Schild an der ehemaltigen Wintershall Erdölförderstelle in Stelle (Harburg) bei Hamburg. Foto: Wusel 007 / Wikimedia Commons (CC BY-SA 3.0)
Schild an der ehemaltigen Wintershall Erdölförderstelle in Stelle (Harburg) bei Hamburg. Foto: Wusel 007 / Wikimedia Commons (CC BY-SA 3.0)

«Good morning» und «Guten Morgen» – zweisprachiger Unterricht auf Englisch und Deutsch soll von 2014 an auch in Kassel möglich sein. In der Stadt wird derzeit nach einem Standort für eine private, bilinguale Grundschule gesucht. Treibende Kraft hinter den Plänen ist der größte deutsche Erdölproduzent Wintershall.

Doch warum steckt Winterhall Geld in das Projekt? Das Unternehmen will mit der bilingualen Schule Kassel für Fachkräfte aus dem Ausland attraktiver machen. «Wir sind als Unternehmen international aufgestellt und rekrutieren Mitarbeiter aus aller Welt, da ist es wichtig, für deren Kinder ein englischsprachiges Umfeld anbieten zu können», sagt Axel Bode, Personalleiter der Wintershall. Die Schule sei wichtig für die gesamte Region Nordhessen. «Vielen international aufgestellten Unternehmen würde es dann leichter fallen, hoch qualifizierte Spezialisten aus dem Ausland zu gewinnen.»

Das sieht auch der Solartechnik-Hersteller SMA aus Niestetal so. «Wir haben bereits einige Mitarbeiter, die mit ihren Familien aus dem Ausland nach Kassel gekommen sind, und die dieses Angebot nutzen werden. Zukünftig werden sicher noch weitere hinzukommen», sagt SMA-Personalvorstand Jürgen Dolle. Die Stadt Kassel sieht das Vorhaben vor allem in Hinblick auf den Wirtschaftsstandort positiv. «Für ausländische Fachkräfte ist eine solche Schule ein wichtiger Faktor, um sich für den Standort Kassel zu entscheiden», sagt Manfred Merz, Büroleiter des Kasseler Oberbürgermeisters.

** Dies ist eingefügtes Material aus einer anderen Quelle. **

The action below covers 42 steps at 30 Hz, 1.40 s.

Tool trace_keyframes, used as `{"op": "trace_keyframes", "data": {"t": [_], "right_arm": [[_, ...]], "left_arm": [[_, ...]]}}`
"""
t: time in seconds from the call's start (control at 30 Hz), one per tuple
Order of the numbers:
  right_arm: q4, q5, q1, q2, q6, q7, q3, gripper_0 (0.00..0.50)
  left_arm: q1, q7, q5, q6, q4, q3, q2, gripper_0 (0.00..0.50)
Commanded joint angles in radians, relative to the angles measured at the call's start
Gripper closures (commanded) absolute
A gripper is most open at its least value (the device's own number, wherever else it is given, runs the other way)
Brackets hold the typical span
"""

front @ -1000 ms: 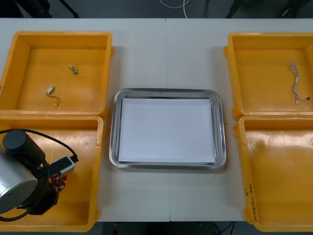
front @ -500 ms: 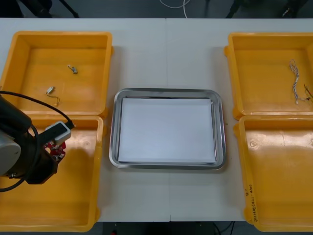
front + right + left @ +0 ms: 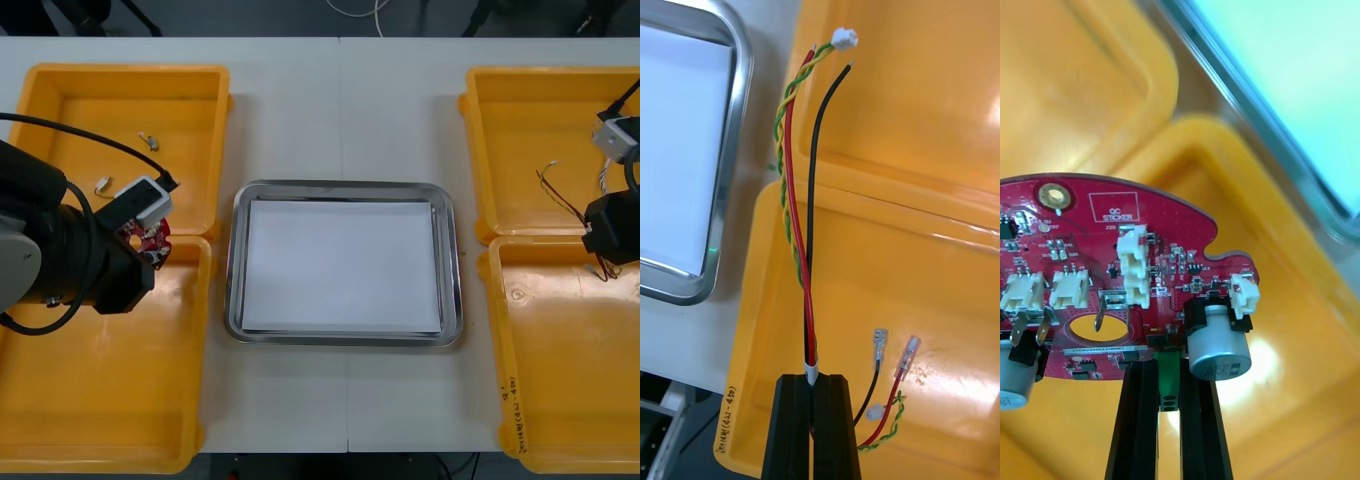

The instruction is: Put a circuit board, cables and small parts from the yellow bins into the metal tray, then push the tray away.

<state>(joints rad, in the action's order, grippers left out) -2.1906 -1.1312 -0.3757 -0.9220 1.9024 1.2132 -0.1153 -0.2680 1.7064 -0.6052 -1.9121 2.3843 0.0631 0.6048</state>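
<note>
Where the two left yellow bins (image 3: 120, 400) meet, the left gripper (image 3: 140, 250) holds the red circuit board (image 3: 150, 240), with open table between it and the metal tray (image 3: 232, 260). The right gripper (image 3: 608, 245) carries cables (image 3: 562, 197) that point toward the tray. In the right wrist view the almost closed fingers (image 3: 790, 420) pinch the cables, which run straight ahead. In the left wrist view narrow fingers (image 3: 1139, 420) clamp the board's edge, and it stands upright.

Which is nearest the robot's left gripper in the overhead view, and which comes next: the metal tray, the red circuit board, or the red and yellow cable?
1. red circuit board: clamped in the left gripper itself, at the left side.
2. metal tray: in the middle, just to the board's right.
3. red and yellow cable: far right, held by the right gripper.
</note>
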Motion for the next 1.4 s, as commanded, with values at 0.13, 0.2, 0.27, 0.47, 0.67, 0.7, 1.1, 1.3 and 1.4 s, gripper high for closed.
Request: {"op": "trace_keyframes", "data": {"t": [0.13, 0.2, 0.27, 0.47, 0.67, 0.7, 1.1, 1.3, 1.4], "right_arm": [[-0.041, -0.010, -0.109, -0.044, -0.017, 0.049, 0.121, 0.500], [-0.043, -0.005, -0.121, -0.047, -0.025, 0.057, 0.146, 0.500], [-0.043, -0.004, -0.126, -0.055, -0.032, 0.060, 0.160, 0.500], [-0.057, -0.004, -0.134, -0.089, -0.062, 0.077, 0.195, 0.500], [-0.060, -0.009, -0.135, -0.106, -0.063, 0.097, 0.203, 0.500], [-0.060, -0.009, -0.137, -0.106, -0.063, 0.100, 0.206, 0.500], [-0.078, 0.056, -0.192, -0.112, -0.077, 0.111, 0.325, 0.500], [-0.078, 0.065, -0.195, -0.113, -0.080, 0.112, 0.338, 0.500], [-0.078, 0.064, -0.195, -0.116, -0.080, 0.112, 0.338, 0.500]], "left_arm": [[-0.126, -0.065, 0.062, -0.008, 0.010, 0.032, -0.099, 0.500], [-0.152, -0.077, 0.107, -0.008, -0.011, 0.089, -0.109, 0.500], [-0.171, -0.090, 0.128, -0.008, -0.025, 0.127, -0.115, 0.500], [-0.232, -0.218, 0.114, -0.008, -0.060, 0.235, -0.137, 0.500], [-0.275, -0.343, 0.081, -0.008, -0.083, 0.350, -0.146, 0.500], [-0.280, -0.355, 0.076, -0.008, -0.089, 0.362, -0.146, 0.500], [-0.370, -0.481, 0.070, -0.008, -0.214, 0.540, -0.146, 0.500], [-0.389, -0.485, 0.070, -0.008, -0.272, 0.592, -0.142, 0.500], [-0.399, -0.490, 0.071, -0.008, -0.293, 0.620, -0.139, 0.500]]}}
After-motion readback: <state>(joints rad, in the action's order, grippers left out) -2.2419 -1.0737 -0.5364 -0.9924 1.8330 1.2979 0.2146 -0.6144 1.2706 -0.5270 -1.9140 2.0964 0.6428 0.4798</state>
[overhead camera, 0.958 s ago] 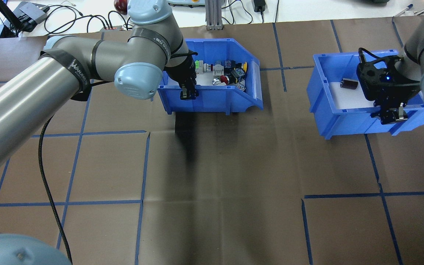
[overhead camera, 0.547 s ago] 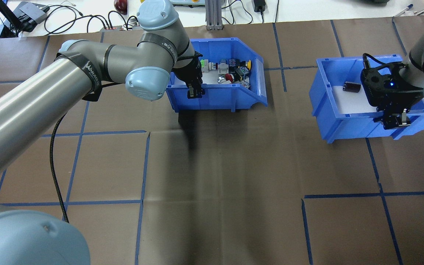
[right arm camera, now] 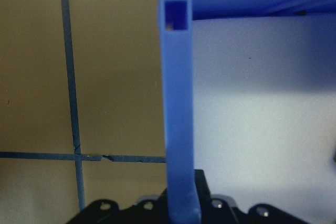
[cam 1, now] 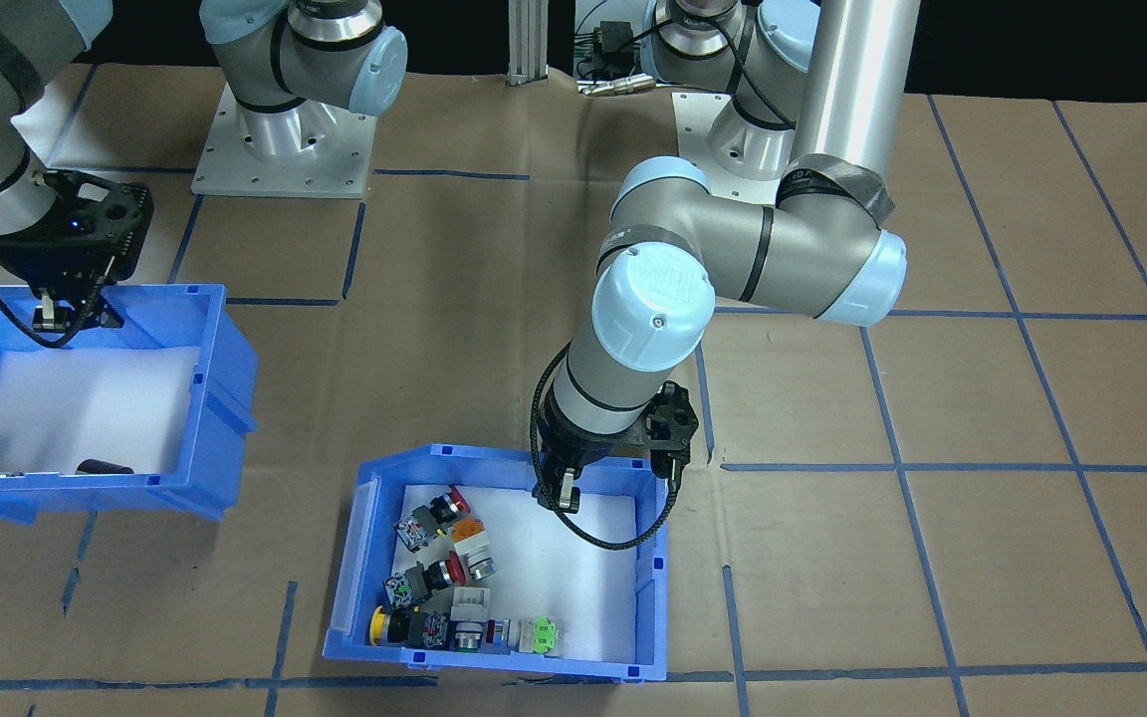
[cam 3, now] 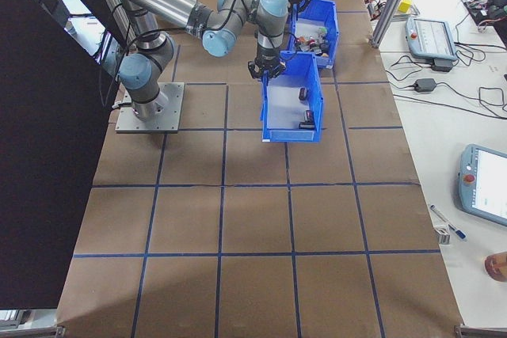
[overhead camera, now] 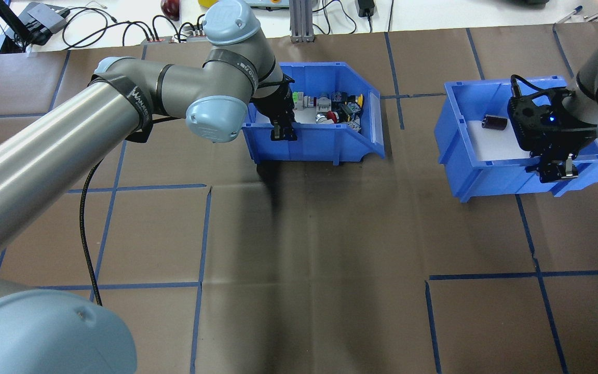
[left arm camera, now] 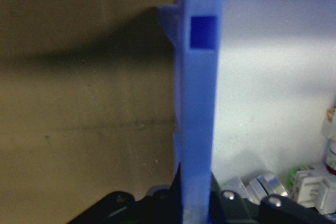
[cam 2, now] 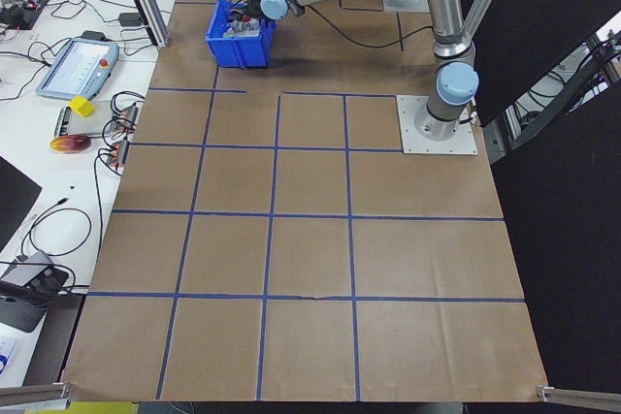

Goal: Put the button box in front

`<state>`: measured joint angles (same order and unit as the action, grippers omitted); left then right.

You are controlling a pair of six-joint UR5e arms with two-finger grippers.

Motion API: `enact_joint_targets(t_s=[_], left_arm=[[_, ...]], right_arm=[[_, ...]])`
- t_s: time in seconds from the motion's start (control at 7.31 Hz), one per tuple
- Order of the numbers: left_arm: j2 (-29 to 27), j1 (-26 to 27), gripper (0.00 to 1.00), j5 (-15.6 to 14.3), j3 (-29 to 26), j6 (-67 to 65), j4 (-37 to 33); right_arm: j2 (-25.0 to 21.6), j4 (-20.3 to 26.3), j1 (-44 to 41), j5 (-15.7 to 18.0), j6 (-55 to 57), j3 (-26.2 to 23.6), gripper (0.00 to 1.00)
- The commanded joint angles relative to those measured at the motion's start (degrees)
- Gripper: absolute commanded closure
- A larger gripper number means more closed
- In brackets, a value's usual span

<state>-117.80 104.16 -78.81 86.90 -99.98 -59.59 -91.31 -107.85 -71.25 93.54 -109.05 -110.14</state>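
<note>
Overhead view: the button box point(overhead camera: 325, 140), a blue bin of colourful push-button switches point(overhead camera: 333, 106), sits in the upper middle of the frame. The left gripper point(overhead camera: 282, 132) is clamped over the bin's near wall (the wrist camera shows the blue wall running straight between the jaws). Compared with a second ago, the box has slid slightly rightward and up-frame with the arm, so it is being carried or dragged, not yet placed. At upper right, the right gripper point(overhead camera: 556, 171) pinches the wall of a second blue bin point(overhead camera: 486, 166) holding a black cylinder point(overhead camera: 495, 122); it has barely shifted.
</note>
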Motion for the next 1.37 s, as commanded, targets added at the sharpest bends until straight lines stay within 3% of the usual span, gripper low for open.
enact_joint_targets(t_s=[0.0, 0.14, 0.41, 0.68, 0.82, 1.09, 1.23], left_arm=[[1.25, -0.18, 0.26, -0.20, -0.59, -0.13, -0.61], [2.65, -0.36, 0.26, -0.29, -1.38, 0.31, -3.05], [8.87, -1.06, 0.26, -4.15, -2.61, 7.99, -16.54], [16.34, -4.55, 0.23, -5.64, -1.57, 20.71, -26.41], [19.68, -7.01, 0.15, -9.39, -1.74, 31.40, -31.93], [24.35, -11.06, 0.02, -10.22, -2.35, 58.08, -34.97], [26.46, -13.17, 0.02, -10.13, -1.48, 71.37, -35.15]], right_arm=[[-0.18, 0.01, -0.20, -0.20, -0.10, -1.03, 0.91], [-0.36, 0.10, -0.20, -0.20, -0.11, -1.47, 0.91], [-0.88, 0.89, -2.30, -0.11, 0.33, -2.70, 0.91], [-6.65, 1.15, -2.66, -0.02, 0.68, -8.30, 0.91], [-9.82, 1.07, -2.66, -0.02, 1.03, -11.64, 0.91], [-13.00, 1.50, -3.62, -0.63, 5.49, -15.18, 0.91], [-13.01, 1.50, -6.59, -1.07, 8.74, -15.54, 0.91]])
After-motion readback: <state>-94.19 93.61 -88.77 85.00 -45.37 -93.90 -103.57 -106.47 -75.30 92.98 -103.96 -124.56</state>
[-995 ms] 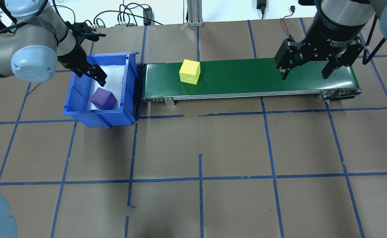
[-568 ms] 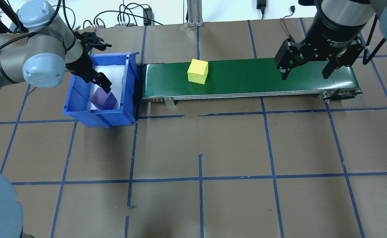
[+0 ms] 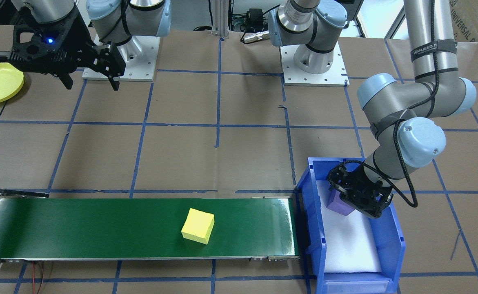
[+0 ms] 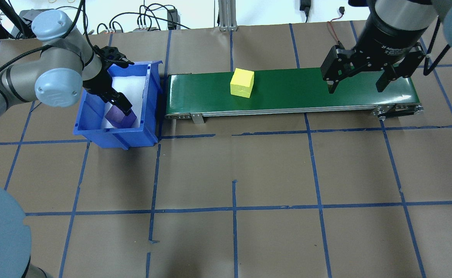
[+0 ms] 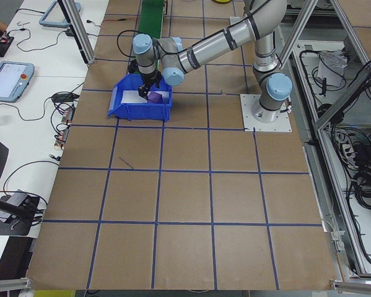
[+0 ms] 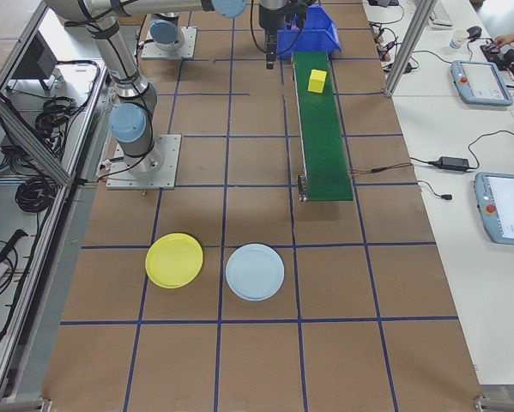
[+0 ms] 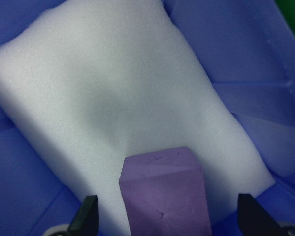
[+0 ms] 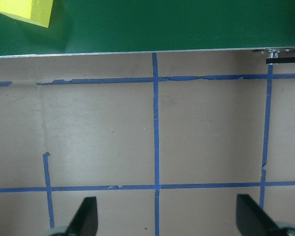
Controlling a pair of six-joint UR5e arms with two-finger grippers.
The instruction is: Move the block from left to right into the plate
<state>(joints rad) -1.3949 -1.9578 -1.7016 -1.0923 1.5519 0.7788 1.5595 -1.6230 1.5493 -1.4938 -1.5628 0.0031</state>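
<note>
Left arm going for the second block while the first one rides the belt

Left end effector (image 7: 164, 223) is down in the blue bin (image 4: 94, 133), fingers spread apart with the purple block (image 7: 164, 196) sitting right between them, not clamped yet, so next it needs to close and lift. Yellow block (image 4: 242, 82) is mid conveyor (image 4: 287, 96); the right end effector (image 4: 355, 83) hangs unclenched at its 3 o'clock in the overhead view, gripping nothing. Yellow plate (image 6: 174, 260) sits on the bench, well away from the belt.
</note>
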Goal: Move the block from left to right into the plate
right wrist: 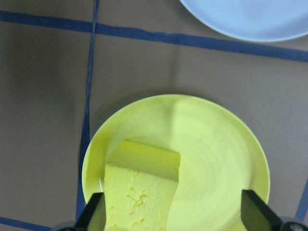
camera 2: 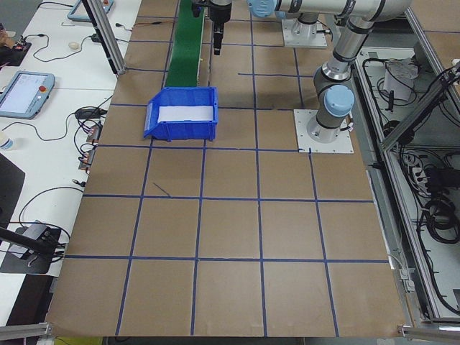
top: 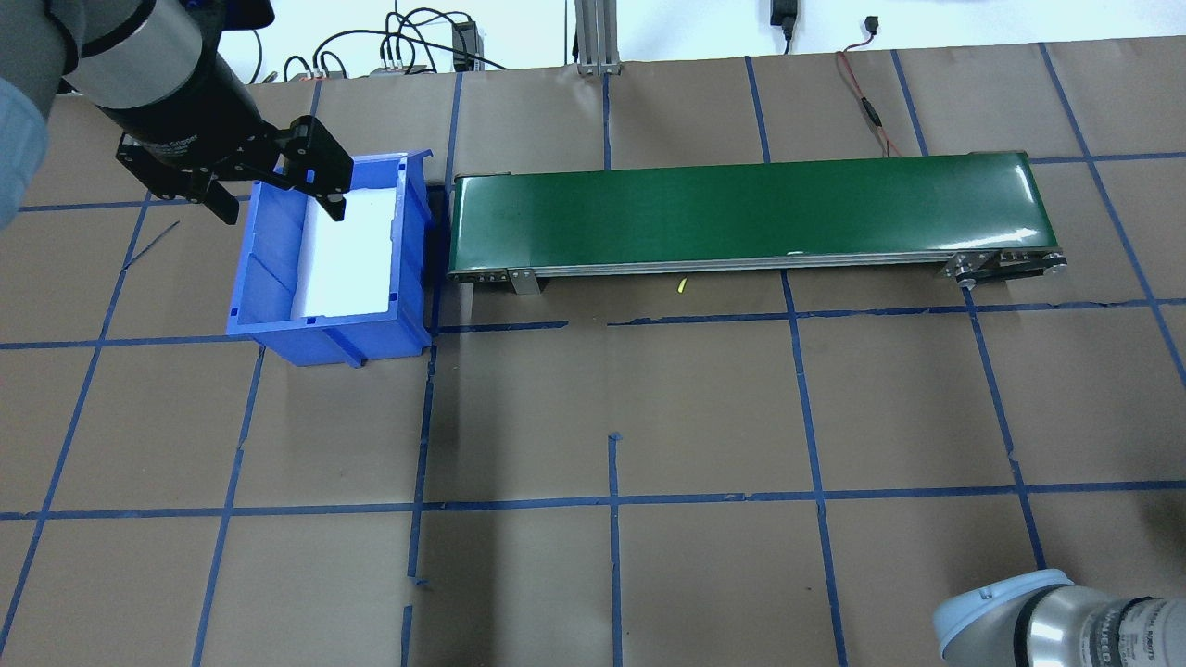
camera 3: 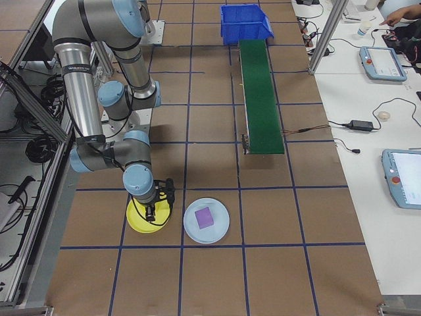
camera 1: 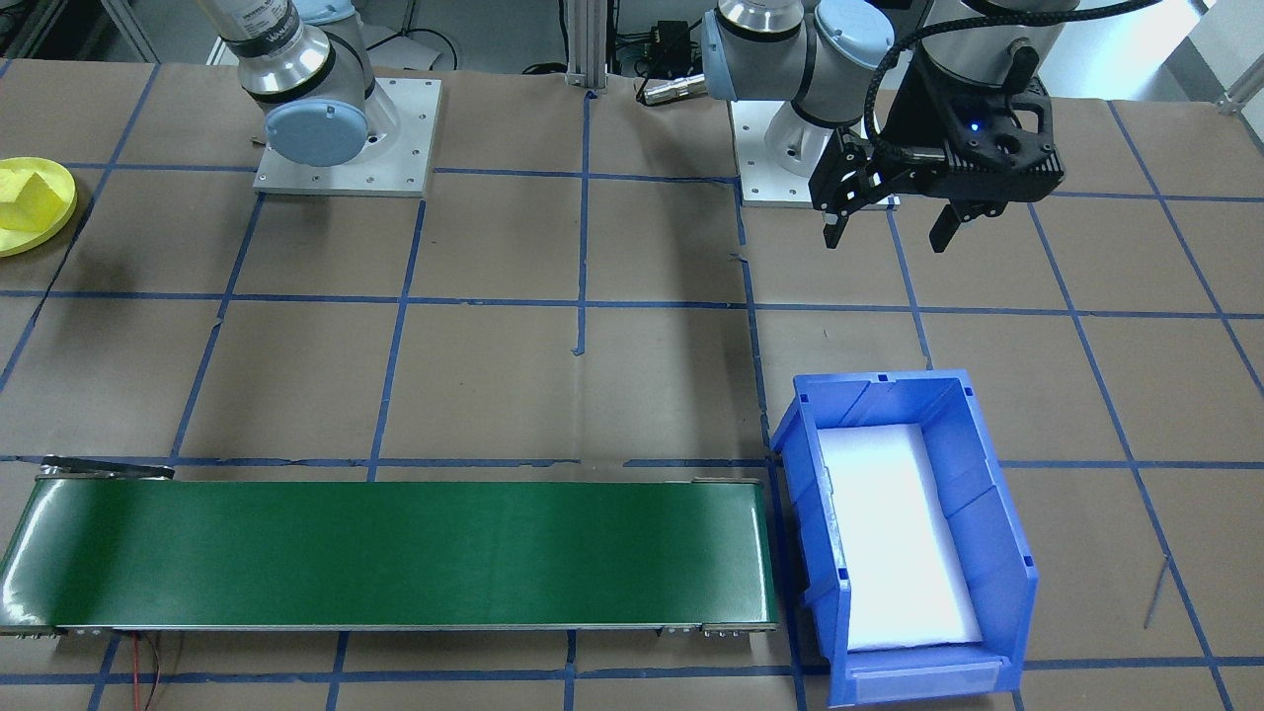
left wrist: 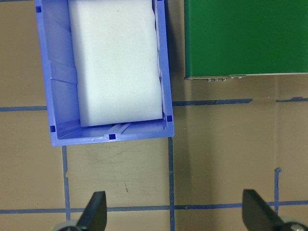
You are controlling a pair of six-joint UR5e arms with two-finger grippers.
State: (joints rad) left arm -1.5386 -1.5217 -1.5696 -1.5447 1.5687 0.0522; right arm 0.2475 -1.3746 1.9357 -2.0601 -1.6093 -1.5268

Wintershall hat bei dem Berliner Bildungsunternehmen Phorms den Anstoß für eine Prüfung des Standorts Kassel gegeben und unterstützt das Projekt finanziell. Phorms betreibt bereits in sechs deutschen Städten international geprägte Privatschulen, darunter auch Frankfurt und Steinbach im Hochtaunuskreis. Als Träger der in Kassel geplanten deutsch-englischen Grundschule, die als «staatlich genehmigte Ersatzschule» geplant ist, muss sich Phorms nach dem Rahmenlehrplan des Landes Hessen richten.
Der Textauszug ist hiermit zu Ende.